Sin mediar guerra, en supuesta paz, el tamaño de nuestra economía se encogió a la cuarta parte de lo que era hace diez años. Hoy, la inversión interna es apenas de sobrevivencia, la extranjera es poco menos que imperceptible. El crédito bancario es un fantasma del viejo pasado. El acceso a los organismos multilaterales, Banco Mundial, FMI, está vedado. El peso de la abultada deuda externa no es renegociable. Priva en las transacciones internas una dolarización sobrevenida, con una tasa de cambio irreal, anclada mediante la venta por el BCV de millones de dólares y una contracción recesiva del gasto público.
En cuanto al petróleo, principal motor de nuestra economía, de 3.2 MMBD en 1998, el volumen de producción ha retrocedido al de hace 80 años. Recuperar aquel nivel, de aquí a 2032, necesitaría inversiones superiores a 100 mil millones de dólares. Esa recuperación petrolera, junto con la del resto de la economía, exigiría también inversiones significativas para superar los precarios servicios de electricidad, combustibles, vías de comunicación, agua…
Las relaciones internacionales dejaron de ser factor para la expansión comercial y financiera. Se alude el respaldo de “socios” como China, Rusia o Irán, pero no aportan más que apoyo político. Los chinos solo aspiran a cobrar sus acreencias.

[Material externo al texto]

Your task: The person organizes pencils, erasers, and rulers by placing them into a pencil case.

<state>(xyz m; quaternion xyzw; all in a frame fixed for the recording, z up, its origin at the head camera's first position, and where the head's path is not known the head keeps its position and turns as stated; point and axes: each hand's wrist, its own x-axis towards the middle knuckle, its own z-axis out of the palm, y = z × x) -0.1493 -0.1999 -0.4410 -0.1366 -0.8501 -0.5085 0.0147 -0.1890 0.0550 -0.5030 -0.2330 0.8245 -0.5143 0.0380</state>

La prolongación del presente estado social de carencias, incluidas de salud y educación, de desesperanza de las condiciones de vida, promete un recrudecimiento de la migración masiva. Sobran razones. Una investigación de la consultora Ecoanalítica, sobre el ingreso individual, determina que 45% de los venezolanos percibe 100 dólares al mes y apenas 7% más de 600 dólares.
Tales son algunos de los rasgos del acontecer económico, que nos califican como una nación sin potencial de crecimiento.
El desafío es de reconstrucción total, bajo un gobierno legítimo, confiable y reconocido mundialmente por organismos multilaterales, gobiernos e inversionistas, como única vía para superar el presente estado de atraso y pobreza.